- Required action -
An exact copy of all the data below is needed.

- Source data -
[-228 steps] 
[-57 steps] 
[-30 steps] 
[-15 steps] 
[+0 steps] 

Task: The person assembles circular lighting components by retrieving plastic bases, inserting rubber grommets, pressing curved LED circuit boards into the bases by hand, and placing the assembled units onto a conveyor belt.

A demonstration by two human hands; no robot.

- Problem solution -
[-228 steps] 
[-57 steps] 
[-30 steps] 
[-15 steps] 
[+0 steps] 

Task: The person assembles circular lighting components by retrieving plastic bases, inserting rubber grommets, pressing curved LED circuit boards into the bases by hand, and placing the assembled units onto a conveyor belt.

A demonstration by two human hands; no robot.

No other output was requested.